Subs can be certified or “classed” by marine organisations, like the American Bureau of Shipping or Lloyd’s Register, meaning the vehicle must meet certain standards on things like stability, strength, safety and performance. But this process is not mandatory.
In emails to Mr Rush in March 2018, seen by BBC News, Mr McCallum said: “You are wanting to use a prototype un-classed technology in a very hostile place. As much as I appreciate entrepreneurship and innovation, you are potentially putting an entire industry at risk.
“4,000m down in the mid-Atlantic is not the kind of place you can cut corners.”
Mr Rush, apparently indignant, responded that he was “tired of industry players who try to use a safety argument to stop innovation”.

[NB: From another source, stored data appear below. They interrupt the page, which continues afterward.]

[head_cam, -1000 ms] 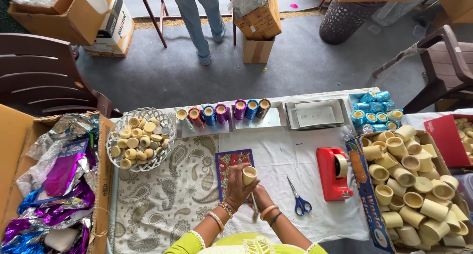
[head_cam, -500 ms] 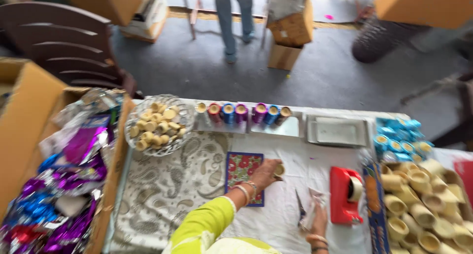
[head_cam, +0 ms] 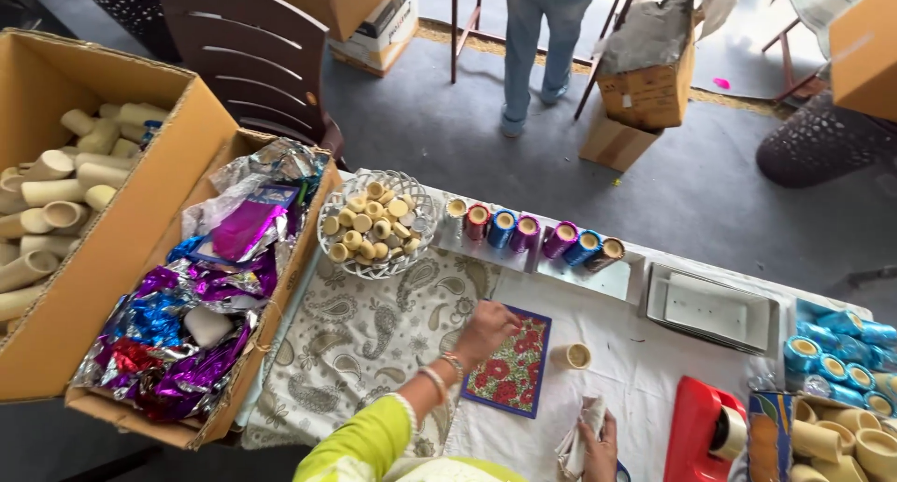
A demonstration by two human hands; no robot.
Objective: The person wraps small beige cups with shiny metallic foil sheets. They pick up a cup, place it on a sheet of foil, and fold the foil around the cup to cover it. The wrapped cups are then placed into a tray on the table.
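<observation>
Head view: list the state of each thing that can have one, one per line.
Left hand: open, fingertips on the floral card.
Right hand: shut on crumpled cloth.
Bare tube: on its side, apart from both hands.
Basket: filled with caps.
Foil box: open, full.

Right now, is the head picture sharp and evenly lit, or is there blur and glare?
Head view: mostly sharp, daylight from the top; crinkled shiny foil wrappers throw small glints; left hand on the red floral card is clear; right hand is cropped at the bottom edge.
</observation>
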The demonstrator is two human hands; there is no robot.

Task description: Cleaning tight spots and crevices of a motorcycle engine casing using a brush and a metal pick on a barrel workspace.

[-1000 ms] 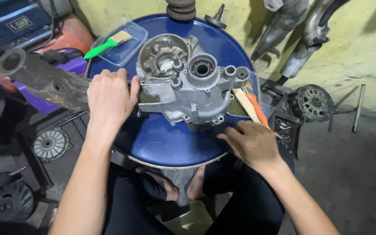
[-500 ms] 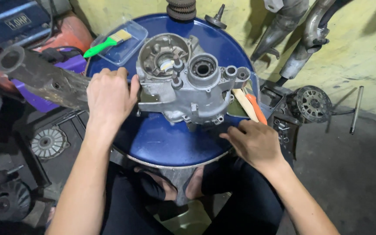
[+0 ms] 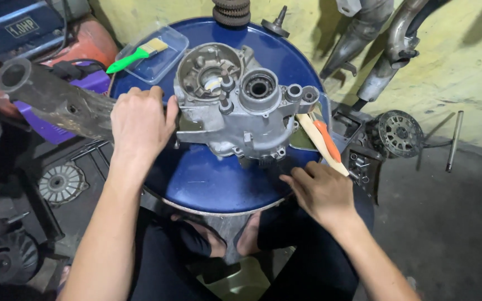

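your left hand (image 3: 140,120) is gripping the heavy, rigid engine case (image 3: 241,108) at the worktop's (image 3: 213,184) centre; your right hand (image 3: 322,192) is resting open, empty, at its right edge.

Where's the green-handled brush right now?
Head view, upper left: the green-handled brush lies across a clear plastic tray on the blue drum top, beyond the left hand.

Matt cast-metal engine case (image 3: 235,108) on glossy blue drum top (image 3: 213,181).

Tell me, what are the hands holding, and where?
The left hand grips the grey engine casing by its left edge. The right hand holds nothing, resting on the blue drum top.
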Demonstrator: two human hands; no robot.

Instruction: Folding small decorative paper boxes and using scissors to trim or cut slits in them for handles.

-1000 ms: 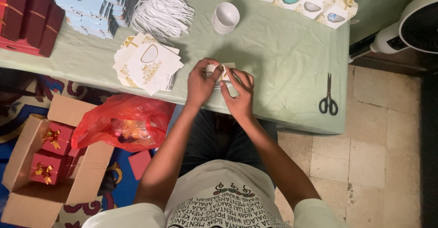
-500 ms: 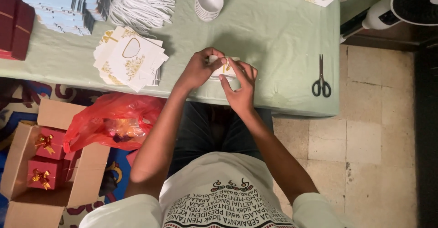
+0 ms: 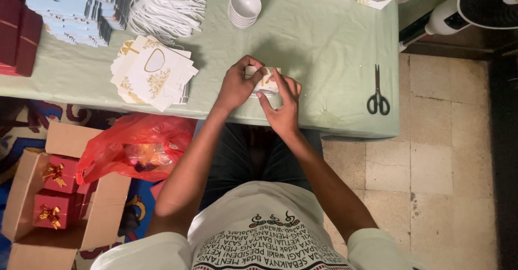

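Head view: a small white card box with gold print (image 3: 265, 81) is held at the near edge of the green table (image 3: 324, 43), gripped between the left hand (image 3: 237, 86) and the right hand (image 3: 280, 105). It is judged light, thin and easily creased, best pinched at folded edges, not pressed on flat panels

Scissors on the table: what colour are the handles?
Black handles on the scissors, clearest in the head view.
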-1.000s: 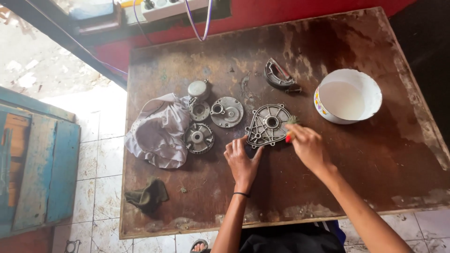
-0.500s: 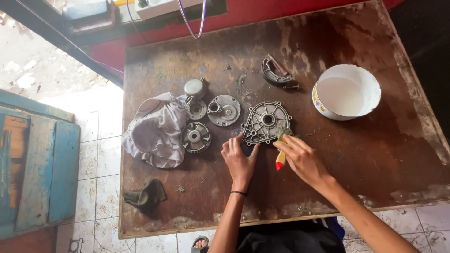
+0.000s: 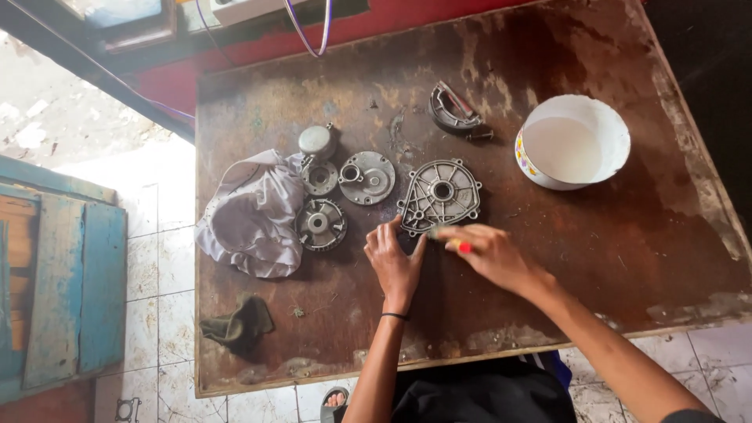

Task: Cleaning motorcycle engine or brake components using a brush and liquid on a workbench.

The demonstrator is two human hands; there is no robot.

Safety was “about culture, not paperwork”, he said. He talked of needing “sensible design, extensive testing, and informed consent of the participants”, but said a piece of paper did not guarantee the safety of a sub.
While he admitted deviating from some guidelines, such as “overly conservative” viewport limits, he argued the Titan’s safety systems were “way beyond” anything else in use.
He wrote: “I know that our engineering focused, innovative approach (as opposed to an existing standards compliance-focused design process) flies in the face of the submersible orthodoxy, but that is the nature of innovation.”
The tense exchange ended after OceanGate’s lawyers threatened legal action, Mr McCallum said.
But Mr McCallum was not the only person linked to the company to speak out about safety.
Just a few months earlier, former OceanGate employee David Lochridge raised concerns in an inspection report which identified “numerous issues that posed serious safety concerns”, including how the hull had been tested.
Also in 2018, the Marine Technology Society sent a letter to OceanGate accusing it of making misleading claims about its design exceeding established industry safety standards, and warned that OceanGate’s “experimental” approach could result in “negative outcomes (from minor to catastrophic)”.
In a blog post in 2019, Mr Rush insisted that the majority of marine accidents were down to operator error. He said OceanGate took safety requirements very seriously, but that keeping an outside body informed on every modification before it was tested in a real-word setting was “anathema to rapid innovation”.
The former employee told the BBC that while he had worked at OceanGate, he had felt confident in Mr Rush’s commitment to safety.
“Rush was very level-headed, he knew what needed to be done,” he said. “He went on every sub dive, he was the pilot for every single one, and that’s because he trusted the safety of the sub.”
Mr Newman told the BBC the sub might not have been certified, but it was tested extensively. Mr Rush “introduced new ideas and new pieces that are not conventional, and some people don’t like that”, he said.
“The idea that this is something that’s unique and Stockton did something wrong is disingenuous,” he said.
Mr Rush himself told CBS reporter Mr Pogue last year that “if you just want to be safe, don’t get out of bed”.
“Don’t get in your car. Don’t do anything. At some point, you’re going to take some risk, and it really is a risk-reward question. I think I can do this just as safely by breaking the rules,” he said.
The question is why despite other successful dives, the sub’s final trip ended in tragedy, Mr Newman said.
“Clearly, the pressure hull gave way, right? And the question is, why would that give way?”
Guillermo Söhnlein, a co-founder of OceanGate and Rush’s former business partner, said he would not have taken a different approach himself.
“The human submersible community globally is very small, and we all know each other, and I think generally we all respect each other’s opinions.
“The bottom line is that everyone’s got different opinions on how subs should be designed,” said Mr Söhnlein.
After his son also raised fears about the sub, Jay Bloom declined Mr Rush’s invitation.
“I am sure he really believed what he was saying,” Mr Bloom said. “But he was very wrong.”